Readings: Exodus 20.1-17, Corinthians 1.18-25, John 2.13-22
We preach Christ crucified, the power of God and the wisdom of God (1 Cor.1.23-24).
But let’s start where our Gospel reading left us, amid the wreckage of an act of godly foolishness. There he stands among the overturned market stalls, still flushed with anger and exertion. It’s a bit late to ask the young firebrand for his credentials, but that is the question. What sign can you show us? What right do you have? At one level, he has already told them. Stop making my Father’s house a market-place. My Father’s House. With those words he has already shown them his ID. What sign? He looks up at the temple buildings, and speaks quietly into the silence that has fallen on the courtyard. Destroy this temple, he says, and I will build it again in three days. They laugh at him, a little nervously perhaps. His preposterous claim is either blasphemous or insane or both. Surveying the wreckage of their market place, they worry about the risk that he may upset the delicate status quo in relations with the occupying power. The popular young rabbi is a menace who will have to be silenced.
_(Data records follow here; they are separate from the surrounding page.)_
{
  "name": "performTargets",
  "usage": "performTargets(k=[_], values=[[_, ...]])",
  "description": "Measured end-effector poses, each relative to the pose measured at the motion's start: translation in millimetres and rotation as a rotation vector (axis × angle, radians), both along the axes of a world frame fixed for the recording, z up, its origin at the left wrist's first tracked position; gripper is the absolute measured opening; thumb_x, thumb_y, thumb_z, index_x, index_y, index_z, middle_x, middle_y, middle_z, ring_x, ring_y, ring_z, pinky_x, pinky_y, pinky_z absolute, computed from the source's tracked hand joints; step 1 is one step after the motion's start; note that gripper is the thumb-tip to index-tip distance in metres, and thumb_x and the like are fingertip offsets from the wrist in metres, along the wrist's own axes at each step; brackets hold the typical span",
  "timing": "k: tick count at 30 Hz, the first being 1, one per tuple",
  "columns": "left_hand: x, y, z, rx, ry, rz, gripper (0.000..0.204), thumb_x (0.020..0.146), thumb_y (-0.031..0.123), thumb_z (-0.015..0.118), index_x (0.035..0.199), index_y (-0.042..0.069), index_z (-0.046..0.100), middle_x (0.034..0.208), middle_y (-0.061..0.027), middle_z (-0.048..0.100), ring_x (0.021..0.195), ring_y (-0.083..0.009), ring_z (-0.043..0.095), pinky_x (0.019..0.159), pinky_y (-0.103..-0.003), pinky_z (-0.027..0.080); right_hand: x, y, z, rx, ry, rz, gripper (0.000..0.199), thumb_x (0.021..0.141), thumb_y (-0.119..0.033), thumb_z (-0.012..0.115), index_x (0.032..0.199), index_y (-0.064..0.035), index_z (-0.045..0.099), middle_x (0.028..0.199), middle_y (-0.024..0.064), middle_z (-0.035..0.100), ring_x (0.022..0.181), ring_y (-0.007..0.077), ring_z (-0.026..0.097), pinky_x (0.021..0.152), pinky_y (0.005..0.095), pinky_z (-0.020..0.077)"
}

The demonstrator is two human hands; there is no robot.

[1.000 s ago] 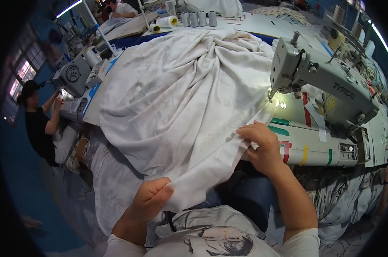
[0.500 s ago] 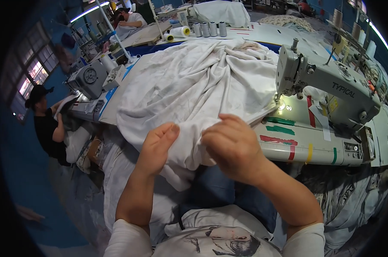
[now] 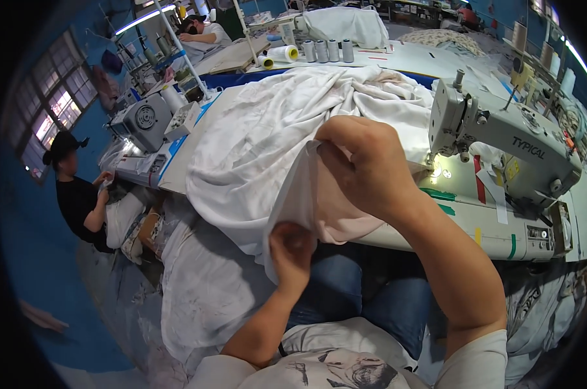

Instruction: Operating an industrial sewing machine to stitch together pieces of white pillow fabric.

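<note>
A big white cloth [image 3: 267,136] lies in a soft heap over most of the long sewing table [image 3: 475,220]. It covers the table top on the left and middle, and one part hangs off the front edge down toward the person's lap. More white cloth [image 3: 202,292] is piled low on the floor to the left.

A grey sewing machine [image 3: 501,129] stands on the table at the right, just beside the heap (a small lamp shines under its arm). Another grey machine [image 3: 144,120] sits at the next table on the left, where a person in a black cap and black shirt [image 3: 76,194] works.

The right hand [image 3: 364,165] is up high, curled shut, and it pinches a fold of the white cloth and lifts it off the table. The left hand [image 3: 292,249] is lower, near the table's front edge, and its fingers are closed on the hanging edge of the same cloth.

Far back, four grey thread spools [image 3: 329,50] stand in a row.
</note>
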State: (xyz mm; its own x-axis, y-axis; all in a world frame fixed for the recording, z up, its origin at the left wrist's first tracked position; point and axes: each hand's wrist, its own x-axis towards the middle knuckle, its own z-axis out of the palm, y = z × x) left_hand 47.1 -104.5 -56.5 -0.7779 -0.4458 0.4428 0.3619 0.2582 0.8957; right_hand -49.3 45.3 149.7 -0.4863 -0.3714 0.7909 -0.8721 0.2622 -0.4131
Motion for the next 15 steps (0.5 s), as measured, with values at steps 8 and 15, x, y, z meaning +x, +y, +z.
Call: performTargets(k=[8,15], values=[[-33.8,-1.3,25.2,-0.65,0.135,0.21,0.06,0.077,0.019,0.077,0.12,0.001,0.039,0.129,-0.0231,0.041,0.119,-0.0374,0.042,0.101,-0.046,0.037,-4.5,6.3,1.1,0.001,-0.017,-0.041,0.011,0.076,0.005,0.065,0.085,-0.0005,0.062,0.074,0.014,0.061,0.068,0.0298,0.061,0.061,0.0343,0.0469],[-53.5,-25.5,11.3,0.132,0.093,0.136,0.025,0.091,0.016,0.061,0.108,-0.001,0.056,0.116,-0.0157,0.057,0.101,-0.0264,0.056,0.089,-0.037,0.045,-1.7,4.6,0.6,-0.012,-0.007,-0.019,0.011,0.076,0.004,0.066,0.085,-0.0006,0.061,0.074,0.0137,0.061,0.068,0.03,0.061,0.06,0.0342,0.0465]])
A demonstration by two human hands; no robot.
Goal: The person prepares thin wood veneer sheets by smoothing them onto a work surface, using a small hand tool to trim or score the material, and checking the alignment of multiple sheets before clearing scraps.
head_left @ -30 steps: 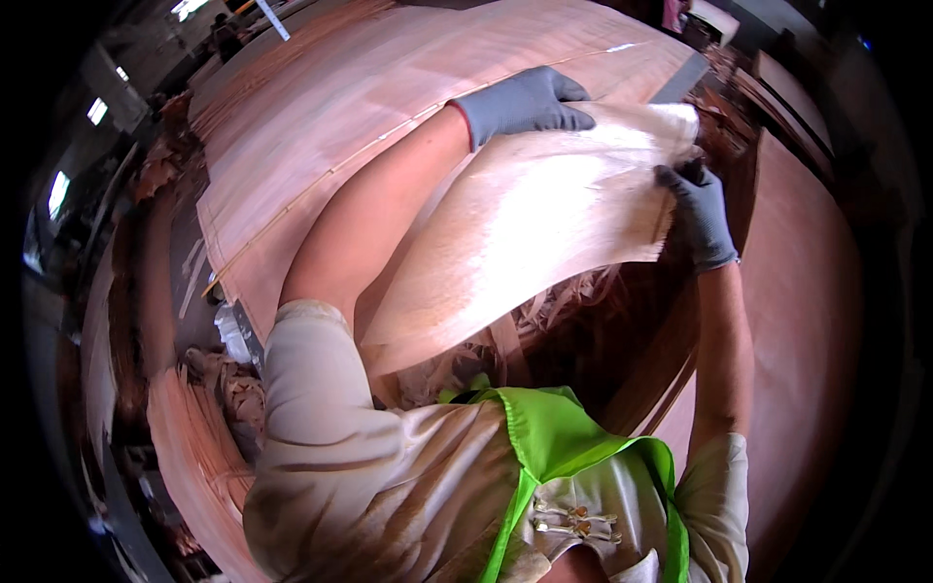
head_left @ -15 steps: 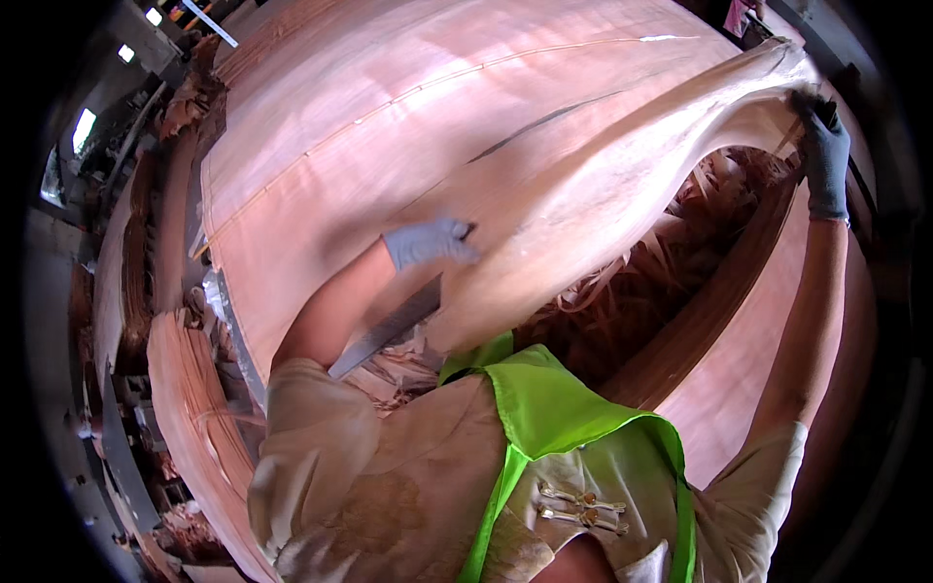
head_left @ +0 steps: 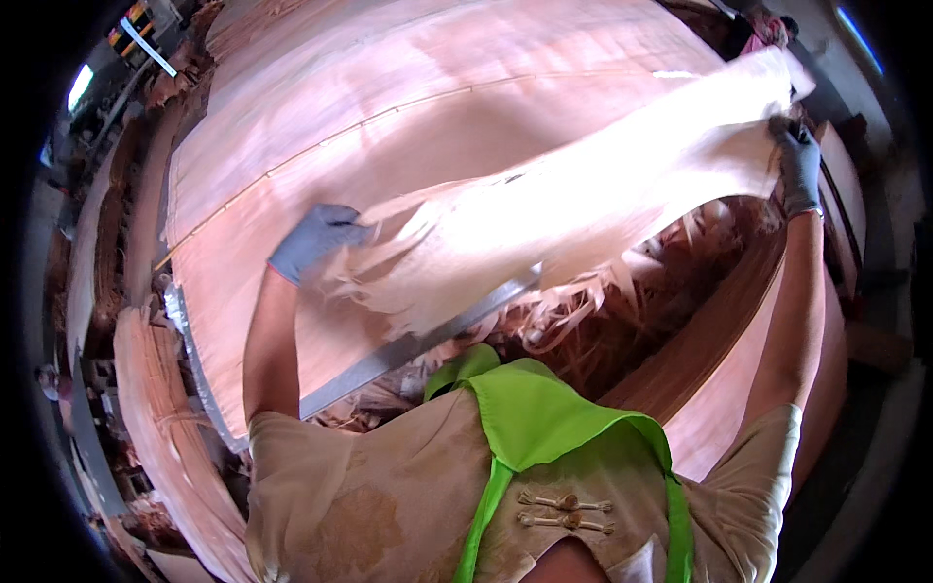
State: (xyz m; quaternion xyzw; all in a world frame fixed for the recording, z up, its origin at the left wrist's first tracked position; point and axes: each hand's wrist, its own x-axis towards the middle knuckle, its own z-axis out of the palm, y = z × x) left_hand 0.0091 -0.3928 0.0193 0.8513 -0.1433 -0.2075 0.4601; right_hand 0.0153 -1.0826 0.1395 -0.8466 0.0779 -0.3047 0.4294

Destroy this temple, and I will build it again in three days. If they had understood what he was really saying, they would have been even more scornful. The sign he has offered them is not about the physical destruction and rebuilding of the temple, but about his own death and resurrection. Even his disciples don’t understand that until they recall his enigmatic remarks later, with the benefit of hindsight. So it’s hardly surprising if the sceptical Jewish establishment can make no sense of it.
It takes St Paul to do that. Writing some 20 years later, he can see that the death and resurrection of Jesus have overturned not just the tables of the moneychangers, but the whole landscape of religion and philosophy. By preaching Christ crucified and raised from the dead, Paul understood that he was exposing the transformative character of those events for both Jewish and Greek thought. To a pious Jew a radical teacher like Jesus, who sat light to the whole framework of Jewish law, who provoked opposition from the Jewish establishment by what he said as well as what he did, whose death by crucifixion was specifically recognised in the book of Deuteronomy as evidence that he was under God’s curse – such a man could not possibly be a prophet, much less the great prophet destined to fulfil the Messianic prophecies and restore the kingdom to Israel. Likewise, to a Hellenistic philosopher, the reputation of a seemingly wise and attractive teacher was fatally damaged by the appalling and degrading nature of his death as a common criminal. If that was where his teaching led, then by the evidence of his own fate, it was not wisdom but folly.
In twenty-first century Hampstead, we do not expect our heroes to show us miraculous signs or even great wisdom. Come to that, we are probably not over-impressed by the ephemeral trappings of celebrity or ostentatious wealth, that perhaps do mark out the stars of our culture. On the other hand I think we do respect worldly success and solid achievement. We like our children and grandchildren to work hard and do well in their chosen professions. We would probably tend to discourage them from undertaking such a quixotic career change as Jesus seems to have made in his early thirties, still less from gratuitously courting opposition in ways likely to lead ultimately to failure and even death, however worthy the cause. No wonder the gospels report that Jesus’ own family tried to restrain him. To bring the question a bit closer to home, I wonder how many of us, even now, would be supportive, rather than concerned to raise objections, if one of our children said they were planning to go off and help fight Ebola in West Africa? What would we say if they were planning to join a humanitarian aid convoy heading for a war zone in the Middle East, or even to abandon a promising career in finance or law or whatever, to go and work for some worthy but rather obscure charity?
Yet the sense of Paul’s message is not just that we should welcome and support such choices. Paul goes much further than that. He insists that such seemingly unwise choices lie at the very heart of God’s plan. He wants us to grasp that the one who looks up to Christ to keep their balance like the tightrope walker in Diana’s Ash Wednesday sermon, the one who gets hurt following the dictates of his or her conscience, the one who makes sacrifices large or small as they take up their cross, in short the one who follows the crucified Christ, that person is not a failure, that person has become a channel for the power of God and the wisdom of God. Why? Because when we act in that way, in his name and for his sake, we are identified with him – we are in Christ, as Paul says – and if we are in Christ, acting as He did out of that deep compassion for others which comes from the very heart of God our Father, then we are tapping into that love – weak and foolish as it may seem to be – which gives expression to the wisdom of God and the power of God. And that does indeed change everything.
For God’s foolishness is wiser than human wisdom, and God’s weakness is stronger than human strength (1 Cor 1.23). If we truly believe that, we shall not be afraid to make choices that others might regard as foolish and weak. In Christ, crucified and raised from the dead, our apparent weakness and foolishness – like His – will turn out to be infused with the power of God and the wisdom of God, by which his kingdom is being built.